The cocaine cowboys of the 80’s are gone, but Miami’s Casablanca allure, the undercover cops and the attitudes of Michael Mann’s culturally influential television series have been enhanced by time in the feature film version of Miami Vice. The roles he helped create of Sonny Crockett and Ricardo Tubbs are inhabited by COLIN FARRELL (ALEXANDER, THE NEW WORLD) and Academy Award© winner JAMIE FOXX (RAY, COLLATERAL), who both underwent extensive training and simulations by undercover officers from the DEA, ATF and ICE – people who tread the dangerous world of international trafficking.
MIAMI VICE begins as Crockett and Tubbs learn that a high-level leak has led to the slaughter of undercover federal agents and the murder of an informant friend’s family. Pulled into the case, the two detectives’ investigation takes them straight to the doorstep of vicious killers from the Aryan Brotherhood and a sophisticated network of globalized traffickers protected by world-class security.
Urbane and dead smart, Tubbs lives with Bronx-born intel analyst Trudy, played by British actress Naomie Harris (28 Days Later, Pirates of the Caribbean II and III), as their team works to infiltrate the group responsible for the deaths. Crockett is charismatic and flirtatious, until he encounters the beautiful financial criminal Isabella, played by premiere Chinese actress Gong Li (Raise the Red Lantern, Memoirs of a Geisha).

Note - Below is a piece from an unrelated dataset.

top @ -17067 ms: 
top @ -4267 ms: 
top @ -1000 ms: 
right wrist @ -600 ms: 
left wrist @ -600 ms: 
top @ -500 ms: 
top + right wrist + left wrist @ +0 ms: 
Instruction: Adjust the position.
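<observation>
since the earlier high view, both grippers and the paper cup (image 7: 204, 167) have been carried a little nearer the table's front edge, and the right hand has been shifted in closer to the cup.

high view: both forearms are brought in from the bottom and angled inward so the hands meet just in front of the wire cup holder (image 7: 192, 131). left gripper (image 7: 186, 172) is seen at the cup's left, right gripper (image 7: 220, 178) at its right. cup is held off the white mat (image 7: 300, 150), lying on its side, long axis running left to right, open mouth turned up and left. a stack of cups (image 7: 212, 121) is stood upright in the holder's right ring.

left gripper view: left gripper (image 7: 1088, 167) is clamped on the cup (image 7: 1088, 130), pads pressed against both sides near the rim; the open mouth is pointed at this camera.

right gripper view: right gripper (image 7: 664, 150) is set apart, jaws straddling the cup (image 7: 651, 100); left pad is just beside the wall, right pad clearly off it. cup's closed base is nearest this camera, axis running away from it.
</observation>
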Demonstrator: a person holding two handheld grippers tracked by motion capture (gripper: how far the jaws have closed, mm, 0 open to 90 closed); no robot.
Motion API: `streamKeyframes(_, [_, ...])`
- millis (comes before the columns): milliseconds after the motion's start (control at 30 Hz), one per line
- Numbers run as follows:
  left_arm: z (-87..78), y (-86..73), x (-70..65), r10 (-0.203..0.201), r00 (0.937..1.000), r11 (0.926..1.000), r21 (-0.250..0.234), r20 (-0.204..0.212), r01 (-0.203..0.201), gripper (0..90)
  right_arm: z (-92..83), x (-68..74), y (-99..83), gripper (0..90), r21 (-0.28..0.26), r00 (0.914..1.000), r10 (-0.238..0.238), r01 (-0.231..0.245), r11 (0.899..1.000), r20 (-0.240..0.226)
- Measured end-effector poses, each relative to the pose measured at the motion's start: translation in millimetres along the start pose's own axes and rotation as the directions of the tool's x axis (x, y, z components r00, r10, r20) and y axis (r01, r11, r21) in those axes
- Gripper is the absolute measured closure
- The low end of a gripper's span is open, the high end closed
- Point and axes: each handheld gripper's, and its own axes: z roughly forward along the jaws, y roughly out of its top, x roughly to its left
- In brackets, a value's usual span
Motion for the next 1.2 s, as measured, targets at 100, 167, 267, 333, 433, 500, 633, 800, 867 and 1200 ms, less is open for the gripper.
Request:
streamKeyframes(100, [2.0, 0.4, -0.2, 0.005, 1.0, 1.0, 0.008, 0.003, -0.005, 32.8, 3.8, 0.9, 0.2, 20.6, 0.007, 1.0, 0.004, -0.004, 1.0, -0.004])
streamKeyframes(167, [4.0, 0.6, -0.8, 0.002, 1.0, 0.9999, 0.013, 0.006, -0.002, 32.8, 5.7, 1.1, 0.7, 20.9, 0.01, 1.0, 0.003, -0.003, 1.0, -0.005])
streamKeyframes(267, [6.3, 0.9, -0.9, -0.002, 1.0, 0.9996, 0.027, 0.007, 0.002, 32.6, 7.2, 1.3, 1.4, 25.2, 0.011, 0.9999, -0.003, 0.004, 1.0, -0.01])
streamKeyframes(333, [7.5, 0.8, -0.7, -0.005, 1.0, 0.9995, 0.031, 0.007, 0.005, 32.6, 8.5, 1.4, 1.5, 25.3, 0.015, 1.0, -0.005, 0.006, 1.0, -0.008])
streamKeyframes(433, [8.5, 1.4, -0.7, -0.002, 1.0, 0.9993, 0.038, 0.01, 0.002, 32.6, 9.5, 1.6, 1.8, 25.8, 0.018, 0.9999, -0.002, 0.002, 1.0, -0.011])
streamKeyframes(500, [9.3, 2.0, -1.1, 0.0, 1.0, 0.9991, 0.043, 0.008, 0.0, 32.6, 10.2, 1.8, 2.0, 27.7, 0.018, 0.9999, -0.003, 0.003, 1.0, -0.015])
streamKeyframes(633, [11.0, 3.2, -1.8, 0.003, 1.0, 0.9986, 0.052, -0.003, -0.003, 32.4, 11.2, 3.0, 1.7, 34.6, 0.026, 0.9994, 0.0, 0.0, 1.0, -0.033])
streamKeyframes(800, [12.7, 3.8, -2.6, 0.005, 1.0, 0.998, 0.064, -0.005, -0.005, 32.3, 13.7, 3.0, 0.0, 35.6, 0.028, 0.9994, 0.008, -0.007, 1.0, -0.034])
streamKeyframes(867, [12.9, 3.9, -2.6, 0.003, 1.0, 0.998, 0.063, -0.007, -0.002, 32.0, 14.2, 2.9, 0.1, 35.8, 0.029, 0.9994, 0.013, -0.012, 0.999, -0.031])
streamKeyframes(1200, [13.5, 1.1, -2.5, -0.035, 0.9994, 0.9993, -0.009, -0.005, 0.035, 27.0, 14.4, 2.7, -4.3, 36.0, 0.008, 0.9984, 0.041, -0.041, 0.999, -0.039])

Michael Mann tries to take us back to a couple of characters many watched in the 80’s. Unfortunately, he is a better TV director than a movie director and it shows. Grainy film footage stitched in with many scenes shot with hand held cameras make for a jittery ride. The film is long with little guessable story; your typical cookie cutter two part special.
Unlike the endear-able Crockett and Tubbs of the past, we are exposed to a macho duo who are too easily swayed by their circumstances. Mann did succeed however in exploiting his new theatrical venue by including an indulgent amount of sex, violence and language which is common in today’s typical R-rated fare. All in all, nothing new for anyone to see in this movie.
Take my advice and go out and rent or buy the Miami Vice TV series. Both season one and two are available on DVD.